Nor’easter Pulls Down Historic George Washington Monument Tree

It's a historic loss.

George Washington Mount Vernon

The nor’easter storm that hit the east coast of the United States on Friday claimed a historic tree in its path of destruction. The Mount Vernon estate in Virginia revealed that a 227-year-old Canadian Hemlock, which the estate claims was planted by George Washington, was among the many trees that fell down in the area.
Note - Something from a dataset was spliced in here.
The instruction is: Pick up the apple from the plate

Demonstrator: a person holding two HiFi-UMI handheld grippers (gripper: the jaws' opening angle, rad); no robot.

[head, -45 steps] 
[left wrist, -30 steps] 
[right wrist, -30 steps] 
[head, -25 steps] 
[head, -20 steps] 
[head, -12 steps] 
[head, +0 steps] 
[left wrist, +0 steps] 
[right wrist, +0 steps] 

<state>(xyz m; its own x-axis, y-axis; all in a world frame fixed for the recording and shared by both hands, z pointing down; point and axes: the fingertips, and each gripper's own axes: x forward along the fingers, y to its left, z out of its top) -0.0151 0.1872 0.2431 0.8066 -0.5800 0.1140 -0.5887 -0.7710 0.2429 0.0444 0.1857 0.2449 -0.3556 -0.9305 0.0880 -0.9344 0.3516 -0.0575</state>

The tree, reportedly planted by Washington in 1791, was described as the “best documented tree on the property” by the estate’s horticulture director, who claims that the hemlock arrived in a half-whiskey barrel at the estate as a gift from George Clinton, the then governor of New York. The tree was planted by Washington outside the upper garden gate. Rob Shenk, senior vice president for visitor engagement at the estate, also confirmed this.

Although the tree had a long and historic life, it suffered from rot at the core and faced tough conditions on Friday. The storm was particularly severe due to the “bombogenesis” process that transformed the storm into a bomb cyclone. Atmospheric pressure drops — which can happen when cold air mixes over warm water in the Atlantic Ocean — can intensify wind speeds. A study conducted in 2002 found 40 bomb cyclones occur in the Northern Hemisphere every year. A previous cyclone earlier this year pushed bitterly cold winds from Florida to Long Island after a 53-millibar drop in pressure, far larger than the 24 millibars used to define “bombogenesis.”

Ultimately, it was too much for the tree and one other cyprus near the property’s crypts, with the Hemlock falling around two-fifths of the way up:

It’s unclear what will happen to the tree now, but the estate indicated that they could create new products from the tree as it has done in the past.

“We will definitely be exploring our options,” the estate said on its Facebook page. “In the past, we have made wood products from trees that have fallen at Mount Vernon and made them available at the Shops at Mount Vernon. There is a lot involved in processing wood and determining what’s possible, so it may take a little time to figure out what we can do, so be sure to check back here for updates!”

However, Shenk noted that Hemlock wood is not the best variety for woodwork, and the tree’s extensive rot could also prove a challenge.